Gary Glitter just got his get-out-of-jail ticket punched. But it will still be a while before he can cash it in.
A Vietnamese court has trimmed the glam-rocker's child-molestation sentence by three months as part of prison amnesty program to mark the Tet holiday, celebrating the country's new year.
Glitter, whose real name Paul Francis Gadd, was found guilty last March of committing obscene acts with two girls, aged 10 and 11, and was sentenced to three years in Thu Duc prison.
Per Vietnamese law, prisoners who exhibit good behavior, pay compensation to victims' families and are recommended by their fellow inmates for an early release can qualify to receive a presidential reprieve during the Vietnamese New Year, which gets underway this month.
Last month, Glitter's lawyer, Le Thanh Kinh, told reporters that the 62-year-old musician met the requirements and was eligible for an 18-month reduction in his sentence, meaning he could be a free man by as early as May.
"[Glitter] is an old man, and he is not in good health. And he has paid compensation to the victims as required by the court," Kinh said.
However, based on the severity of the charges, prison authorities settled on a three-month reprieve, meaning the earliest the "Do You Wanna Touch" will see his freedom will be August 2008.
"We all agreed that obscene acts with children should be condemned," Tran Thi Thien Huong, a judge reviewing Glitter's case, was quoted as saying.
The early parole has rankled child-protection advocates, who worry about the danger Glitter, a convicted sex offender in two countries, may pose to other kids once he gets out.
"We are disappointed to hear of a reduction," Christine Beddoe, director of the British arm of the international campaign to End Child Prostitution, Child Pornography and the Trafficking of Children for Sexual Purposes, told London's Daily Mirror.
"ECPAT UK fully believes that Paul Gadd should serve the fullest sentence in order to protect children in Vietnam and the rest of the world.

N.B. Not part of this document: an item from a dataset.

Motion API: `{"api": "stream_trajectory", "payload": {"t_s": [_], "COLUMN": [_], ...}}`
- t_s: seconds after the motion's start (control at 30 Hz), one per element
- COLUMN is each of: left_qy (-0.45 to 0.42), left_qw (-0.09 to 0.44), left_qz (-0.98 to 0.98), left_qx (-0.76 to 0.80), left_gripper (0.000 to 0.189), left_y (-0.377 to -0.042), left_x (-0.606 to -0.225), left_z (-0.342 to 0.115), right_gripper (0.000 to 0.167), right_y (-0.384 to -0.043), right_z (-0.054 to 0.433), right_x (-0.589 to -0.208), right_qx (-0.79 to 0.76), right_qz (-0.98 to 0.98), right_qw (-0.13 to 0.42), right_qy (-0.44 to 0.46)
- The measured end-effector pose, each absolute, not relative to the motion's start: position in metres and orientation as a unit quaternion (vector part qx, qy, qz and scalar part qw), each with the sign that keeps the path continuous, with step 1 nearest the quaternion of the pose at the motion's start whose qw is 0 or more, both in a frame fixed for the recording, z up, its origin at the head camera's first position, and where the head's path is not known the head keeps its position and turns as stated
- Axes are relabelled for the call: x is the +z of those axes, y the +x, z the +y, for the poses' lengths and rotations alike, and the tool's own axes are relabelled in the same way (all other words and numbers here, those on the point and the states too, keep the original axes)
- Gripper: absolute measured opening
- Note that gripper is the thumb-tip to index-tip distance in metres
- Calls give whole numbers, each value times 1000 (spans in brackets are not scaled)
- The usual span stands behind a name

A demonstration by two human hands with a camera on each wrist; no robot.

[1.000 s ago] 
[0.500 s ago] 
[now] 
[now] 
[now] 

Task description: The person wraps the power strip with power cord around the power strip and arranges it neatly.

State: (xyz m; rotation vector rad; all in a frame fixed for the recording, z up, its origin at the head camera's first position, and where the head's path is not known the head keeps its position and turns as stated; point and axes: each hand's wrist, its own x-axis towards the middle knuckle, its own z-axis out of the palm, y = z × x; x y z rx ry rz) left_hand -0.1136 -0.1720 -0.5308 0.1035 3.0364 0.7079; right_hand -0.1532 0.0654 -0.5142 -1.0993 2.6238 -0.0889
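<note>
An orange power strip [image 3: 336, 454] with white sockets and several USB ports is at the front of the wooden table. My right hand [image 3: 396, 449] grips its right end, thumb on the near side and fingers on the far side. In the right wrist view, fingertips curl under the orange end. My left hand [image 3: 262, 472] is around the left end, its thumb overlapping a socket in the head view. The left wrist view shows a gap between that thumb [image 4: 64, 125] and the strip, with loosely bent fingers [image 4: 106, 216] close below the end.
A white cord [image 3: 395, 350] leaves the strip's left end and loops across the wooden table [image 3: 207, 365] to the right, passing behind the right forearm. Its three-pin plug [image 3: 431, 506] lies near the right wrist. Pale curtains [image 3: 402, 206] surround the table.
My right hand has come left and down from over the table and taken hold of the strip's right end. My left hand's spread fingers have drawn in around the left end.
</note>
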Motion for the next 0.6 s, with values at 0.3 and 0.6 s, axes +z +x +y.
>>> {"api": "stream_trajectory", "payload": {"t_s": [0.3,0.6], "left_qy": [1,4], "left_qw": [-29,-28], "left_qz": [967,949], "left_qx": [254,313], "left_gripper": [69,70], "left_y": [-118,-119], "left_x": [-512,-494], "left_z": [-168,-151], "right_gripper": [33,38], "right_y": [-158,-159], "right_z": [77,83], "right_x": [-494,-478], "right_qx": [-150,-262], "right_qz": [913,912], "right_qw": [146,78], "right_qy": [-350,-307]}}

We believe that the British government must request his deportation at the end of his sentence and immediate return to the U.K. and he should be put on the Sex Offenders' Register."
Should he be shipped back to his native England, by law Glitter will have to register with British authorities and be added to a sex-offenders database.
The flamboyant performer, best known for his stadium-friendly anthem "Rock and Roll Part II," served a two-month jail term in Britain in 1999 and was placed on a child sex-offender list after pleading guilty to 54 counts of possessing kiddie porn. After leaving his homeland, he eventually turned up in Cambodia but was expelled from the country after child-welfare activists petitioned the government. That's when he settled in Vietnam.